* _What this task involves_: Please set down the listing exactly, from the first line to the last.

........

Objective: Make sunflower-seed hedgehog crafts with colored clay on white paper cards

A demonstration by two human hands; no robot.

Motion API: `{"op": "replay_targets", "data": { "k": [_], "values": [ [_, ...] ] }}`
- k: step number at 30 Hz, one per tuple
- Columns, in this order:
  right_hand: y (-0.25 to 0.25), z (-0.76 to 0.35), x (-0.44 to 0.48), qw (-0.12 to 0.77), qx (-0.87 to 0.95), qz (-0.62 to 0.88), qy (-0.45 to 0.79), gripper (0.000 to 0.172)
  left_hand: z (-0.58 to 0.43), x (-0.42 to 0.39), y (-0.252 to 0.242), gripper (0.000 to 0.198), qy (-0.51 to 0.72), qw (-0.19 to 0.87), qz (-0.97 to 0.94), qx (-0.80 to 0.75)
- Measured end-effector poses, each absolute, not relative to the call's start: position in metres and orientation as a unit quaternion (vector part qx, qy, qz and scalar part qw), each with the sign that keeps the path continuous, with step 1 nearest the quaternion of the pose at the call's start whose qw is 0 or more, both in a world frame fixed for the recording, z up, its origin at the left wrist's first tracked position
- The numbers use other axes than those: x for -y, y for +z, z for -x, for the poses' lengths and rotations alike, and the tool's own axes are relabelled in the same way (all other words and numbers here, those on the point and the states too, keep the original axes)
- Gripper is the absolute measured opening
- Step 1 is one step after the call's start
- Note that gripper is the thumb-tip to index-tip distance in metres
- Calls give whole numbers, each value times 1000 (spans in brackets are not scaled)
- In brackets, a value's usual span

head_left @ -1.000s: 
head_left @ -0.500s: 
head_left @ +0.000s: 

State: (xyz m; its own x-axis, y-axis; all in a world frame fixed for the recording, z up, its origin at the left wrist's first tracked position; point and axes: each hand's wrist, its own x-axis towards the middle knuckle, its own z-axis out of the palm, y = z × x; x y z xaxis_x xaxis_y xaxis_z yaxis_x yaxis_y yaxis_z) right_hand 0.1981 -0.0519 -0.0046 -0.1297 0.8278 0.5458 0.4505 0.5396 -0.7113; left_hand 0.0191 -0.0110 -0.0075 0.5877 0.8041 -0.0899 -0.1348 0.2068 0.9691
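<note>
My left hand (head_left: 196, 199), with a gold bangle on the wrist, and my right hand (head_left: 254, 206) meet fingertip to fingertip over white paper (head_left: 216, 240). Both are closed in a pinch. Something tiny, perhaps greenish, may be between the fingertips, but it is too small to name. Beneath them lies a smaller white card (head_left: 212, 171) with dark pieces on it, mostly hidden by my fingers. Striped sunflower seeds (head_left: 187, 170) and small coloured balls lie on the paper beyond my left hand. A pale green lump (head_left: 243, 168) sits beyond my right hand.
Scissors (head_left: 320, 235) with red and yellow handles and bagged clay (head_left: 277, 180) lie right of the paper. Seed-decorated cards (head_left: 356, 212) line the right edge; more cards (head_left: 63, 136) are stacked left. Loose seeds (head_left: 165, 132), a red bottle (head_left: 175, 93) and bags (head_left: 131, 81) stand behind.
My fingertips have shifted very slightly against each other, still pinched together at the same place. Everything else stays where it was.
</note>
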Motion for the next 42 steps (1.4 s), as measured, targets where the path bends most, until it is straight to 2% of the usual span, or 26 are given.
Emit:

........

* _Finished task_:
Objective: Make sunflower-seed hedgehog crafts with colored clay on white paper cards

A demonstration by two human hands; no robot.

Motion API: `{"op": "replay_targets", "data": { "k": [_], "values": [ [_, ...] ] }}`
- k: step number at 30 Hz, one per tuple
- Columns, in this order:
  right_hand: y (-0.25 to 0.25), z (-0.76 to 0.35), x (-0.44 to 0.48), qw (-0.12 to 0.77), qx (-0.87 to 0.95), qz (-0.62 to 0.88), qy (-0.45 to 0.79), gripper (0.000 to 0.172)
  left_hand: z (-0.58 to 0.43), x (-0.42 to 0.39), y (-0.252 to 0.242), gripper (0.000 to 0.198), qy (-0.51 to 0.72), qw (-0.19 to 0.87), qz (-0.97 to 0.94), qx (-0.80 to 0.75)
- Measured end-effector poses, each absolute, not relative to the call's start: position in metres and orientation as a unit quaternion (vector part qx, qy, qz and scalar part qw), each with the sign that keeps the path continuous, with step 1 nearest the quaternion of the pose at the call's start whose qw is 0 or more, both in a world frame fixed for the recording, z up, its origin at the left wrist's first tracked position
- The numbers use other axes than those: x for -y, y for +z, z for -x, for the poses' lengths and rotations alike, and the tool's own axes are relabelled in the same way (all other words and numbers here, those on the point and the states too, keep the original axes)
- Gripper is the absolute measured opening
- Step 1 is one step after the call's start
- Note that gripper is the thumb-tip to index-tip distance in metres
- Calls give whole numbers, each value times 1000 (spans in brackets are not scaled)
- In brackets, a value's usual span

head_left @ -1.000s: 
head_left @ -0.500s: 
head_left @ +0.000s: 

State: (xyz m; its own x-axis, y-axis; all in a world frame fixed for the recording, z up, its origin at the left wrist's first tracked position; point and axes: each hand's wrist, its own x-axis towards the middle knuckle, its own z-axis out of the palm, y = z × x; x y z xaxis_x xaxis_y xaxis_z yaxis_x yaxis_y yaxis_z) right_hand 0.1981 -0.0519 -0.0046 -0.1297 0.8278 0.5458 0.4505 0.5396 -0.7113; left_hand 0.0191 -0.0110 -0.0075 0.5877 0.8041 -0.0899 -0.1348 0.2068 0.9691
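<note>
My left hand (head_left: 196, 199), with a gold bangle on the wrist, and my right hand (head_left: 254, 206) meet fingertip to fingertip over white paper (head_left: 216, 240). Both are closed in a pinch. Something tiny, perhaps greenish, may be between the fingertips, but it is too small to name. Beneath them lies a smaller white card (head_left: 212, 171) with dark pieces on it, mostly hidden by my fingers. Striped sunflower seeds (head_left: 187, 170) and small coloured balls lie on the paper beyond my left hand. A pale green lump (head_left: 243, 168) sits beyond my right hand.
Scissors (head_left: 320, 235) with red and yellow handles and bagged clay (head_left: 277, 180) lie right of the paper. Seed-decorated cards (head_left: 356, 212) line the right edge; more cards (head_left: 63, 136) are stacked left. Loose seeds (head_left: 165, 132), a red bottle (head_left: 175, 93) and bags (head_left: 131, 81) stand behind.
My fingertips have shifted very slightly against each other, still pinched together at the same place. Everything else stays where it was.
</note>
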Motion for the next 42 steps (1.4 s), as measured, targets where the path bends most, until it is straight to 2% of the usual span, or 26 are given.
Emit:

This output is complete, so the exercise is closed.